Si l’on se fie à GfK, les ventes seraient de 19.121 exemplaires écoulés. Dans tous les cas, c’est mieux. Clairement mieux. Attendons de voir ce que les 40.000 exemplaires réimprimés donnent dans les prochaines semaines...

 

Trop vite fait le bonheur des librairies : clairement pas. Enfin, si, ça ne fait jamais de mal de vendre, les ventes comptabilisées dans les librairies tous niveaux (l’indépendant en bas de chez vous et la Maison de la presse de la rue d’en face) pèsent pour 15 % depuis la commercialisation. Mais alors qui se goinfre ?

 

Les grandes surfaces spécialisées ont réalisé 52 % des exemplaires vendus, et les grandes surfaces alimentaires, 33 %, indique Edistat. Des données susceptibles de bouger, certes, mais qui sont très proches de Allô ! non mais allô quoi !. En effet, la répartition était de 15 % pour la librairie, 36 % pour les grandes surfaces alimentaires et 49 % pour les grandes surfaces spécialisées.

 

 

 

Irrésistible, associer l’image de la Bimbo avec celle du Livre, objet culturel, provoque un choc : vrai... et vrai. Il est tellement simple de rire à l’idée que la star des réseaux puisse publier un ouvrage qu’on en oublie l’essentiel : des dizaines, des centaines d’autres livres de ce genre paraissent chaque année. Et, murmure-t-on, il arrive même que certains se vendent bien. Quitte à exploiter un filon, autant commencer par ce qui sent le gros coup.

 

Et puis, personne n’oubliera de si tôt le marasme de Allô ! non mais allô quoi !, annoncé avec des ventes records. La seule chose que l’éditeur Michel Lafon avait omis de préciser, c’est qu’il parlait de mise en place dans les librairies. Pas de ventes définitives. Un cas d’école sur l’économie du livre.

 

Ses sorties exemplaires démontrent sa passion de la chose écrite : sans commentaire. On se souvient de la gigantesque saillie contre les dictionnaires Larousse et Robert : Nabilla découvrait qu’elle ne figurait pas dans les éditions 2016 de ces parutions. Avec cette remarque d’anthologie : « Mr Larousse et l’autre la Robert vous m’avez soulé !!!!!! » (si, si...)

 

D’ailleurs, à l’exception des tabloid et quelques magazines people, le contenu de Trop vite capte assez peu l’attention. La seule chose qui compte est de savoir si l’on peut s’amuser de ce que l’édition tente ce genre de paris.

 


 

 

 

Ce qui amène à mieux développer cette idée.
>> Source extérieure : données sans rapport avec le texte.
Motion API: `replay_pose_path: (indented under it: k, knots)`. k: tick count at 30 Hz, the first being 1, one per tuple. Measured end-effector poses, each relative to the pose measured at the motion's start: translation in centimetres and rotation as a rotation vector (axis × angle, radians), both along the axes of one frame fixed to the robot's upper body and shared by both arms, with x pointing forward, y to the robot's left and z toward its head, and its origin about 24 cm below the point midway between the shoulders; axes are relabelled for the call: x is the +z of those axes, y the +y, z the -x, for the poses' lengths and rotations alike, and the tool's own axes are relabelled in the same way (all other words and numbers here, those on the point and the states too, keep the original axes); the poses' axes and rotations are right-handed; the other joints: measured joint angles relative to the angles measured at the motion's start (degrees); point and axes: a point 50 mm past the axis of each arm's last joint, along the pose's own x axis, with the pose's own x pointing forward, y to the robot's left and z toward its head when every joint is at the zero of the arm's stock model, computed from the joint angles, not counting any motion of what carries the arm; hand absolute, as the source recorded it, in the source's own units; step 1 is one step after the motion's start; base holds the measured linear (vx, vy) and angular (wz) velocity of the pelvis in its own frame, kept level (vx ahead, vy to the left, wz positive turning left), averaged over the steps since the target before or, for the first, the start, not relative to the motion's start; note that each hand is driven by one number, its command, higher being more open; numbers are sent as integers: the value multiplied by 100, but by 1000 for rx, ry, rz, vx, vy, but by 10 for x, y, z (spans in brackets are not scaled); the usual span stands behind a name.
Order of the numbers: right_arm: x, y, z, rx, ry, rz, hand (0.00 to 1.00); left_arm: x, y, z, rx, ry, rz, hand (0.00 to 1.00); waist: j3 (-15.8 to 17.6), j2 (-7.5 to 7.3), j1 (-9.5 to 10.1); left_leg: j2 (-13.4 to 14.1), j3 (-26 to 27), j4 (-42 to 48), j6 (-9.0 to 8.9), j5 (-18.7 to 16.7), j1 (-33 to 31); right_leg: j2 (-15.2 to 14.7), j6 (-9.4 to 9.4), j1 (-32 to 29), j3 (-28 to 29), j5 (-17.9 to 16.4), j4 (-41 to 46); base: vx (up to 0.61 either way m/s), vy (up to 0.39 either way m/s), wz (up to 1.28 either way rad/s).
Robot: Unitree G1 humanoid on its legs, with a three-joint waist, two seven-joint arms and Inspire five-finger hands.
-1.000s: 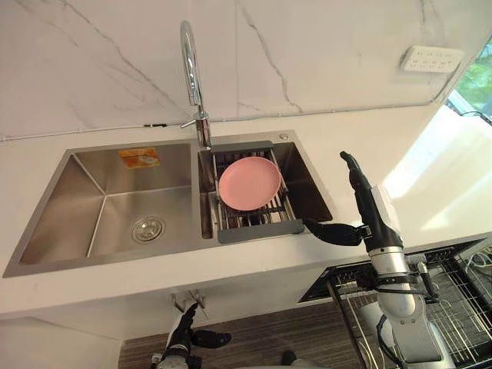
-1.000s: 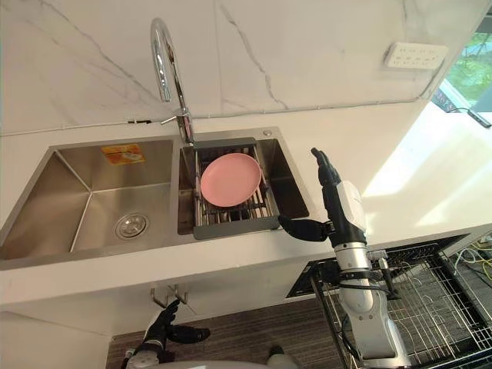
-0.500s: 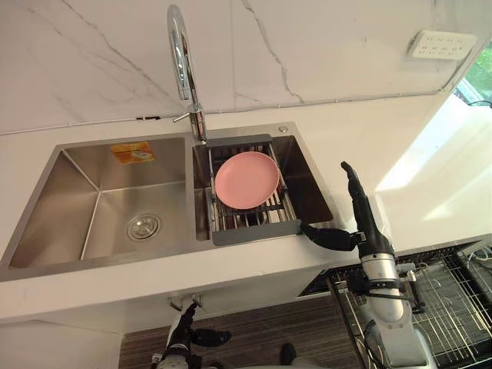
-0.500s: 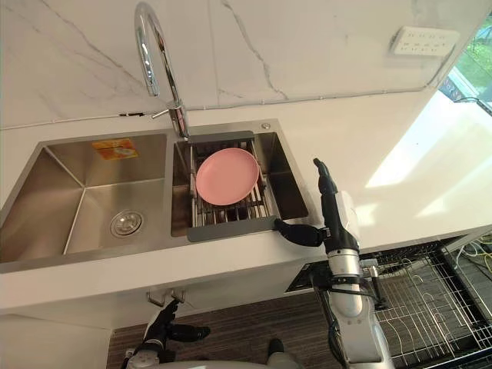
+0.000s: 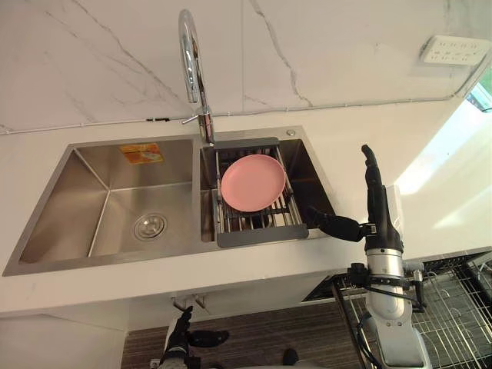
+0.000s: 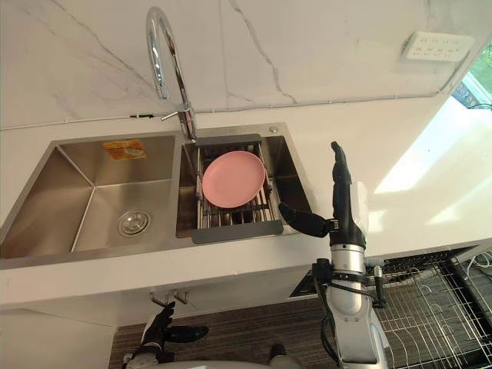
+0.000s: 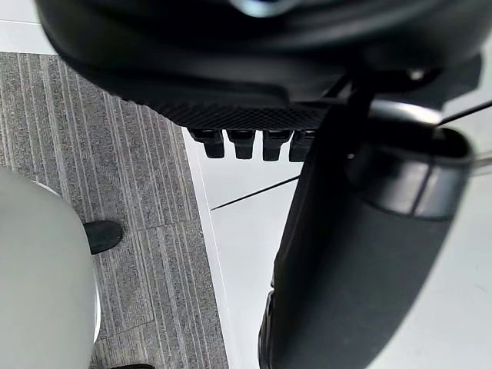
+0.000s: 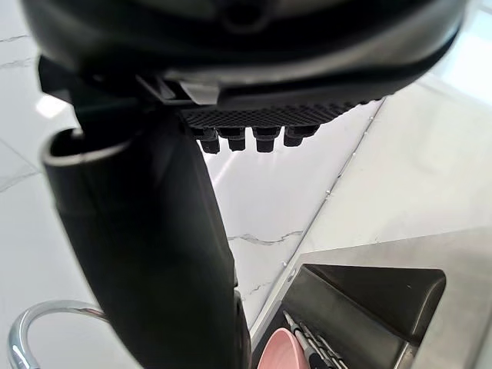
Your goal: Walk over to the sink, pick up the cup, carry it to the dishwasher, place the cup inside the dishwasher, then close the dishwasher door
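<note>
- As seen from head cam: steel sink (image 5: 108,207) w/ two basins set in white counter (image 5: 346,142); faucet (image 5: 190,58) at 12 o'clock, betw. basins.
- Pink plate (image 5: 252,182) resting on grey rack (image 5: 257,234) across basin at 3 o'clock. Basin under rack in shadow, hard to make out.
- R hand (image 5: 379,219) upright over counter at 3 o'clock of rack, just beside sink rim. Fingers (image 5: 370,165) straight, pressed together; thumb (image 5: 334,225) out toward 9 o'clock, near rack corner. Touching it or not: can't tell. Grips nothing.
- L hand (image 5: 183,332) low at 6–7 o'clock, below counter edge, partly cut off. Fingers straight, thumb out, empty. From own wrist cam, fingertips (image 7: 246,144) in a row over grey floor (image 7: 115,192).
- Dishwasher rack (image 5: 453,304) out at 5 o'clock, bare wire, cut off by frame edge.
- Cup: place can't be told.
</note>
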Motion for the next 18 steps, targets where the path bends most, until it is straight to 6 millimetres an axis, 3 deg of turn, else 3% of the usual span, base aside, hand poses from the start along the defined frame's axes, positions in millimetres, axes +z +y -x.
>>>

Nabilla est une marque qui fait vendre la presse : devine pourquoi ce billet existe... Certes ActuaLitté est un média centré sur l’industrie du livre, mais focaliser sur Nabilla, c’est tenter de surfer sur l’information du moment. On ne le fait pas la rage au ventre comme pour une enquête – mais certainement pas non plus sans un léger sourire. 

 

« J'ai été surpris par l'intelligence de ce livre... et par Nabilla, qui a fait preuve d'autodérision. Autodérision qu'on ne lui connaissait pas du tout », avait même assuré Augustin Trapenard, à la lecture du premier ouvrage. Certes, il avait du mal à garder son sérieux, mais dans quelques jours, il inaugure sa propre émission littéraire à la télé.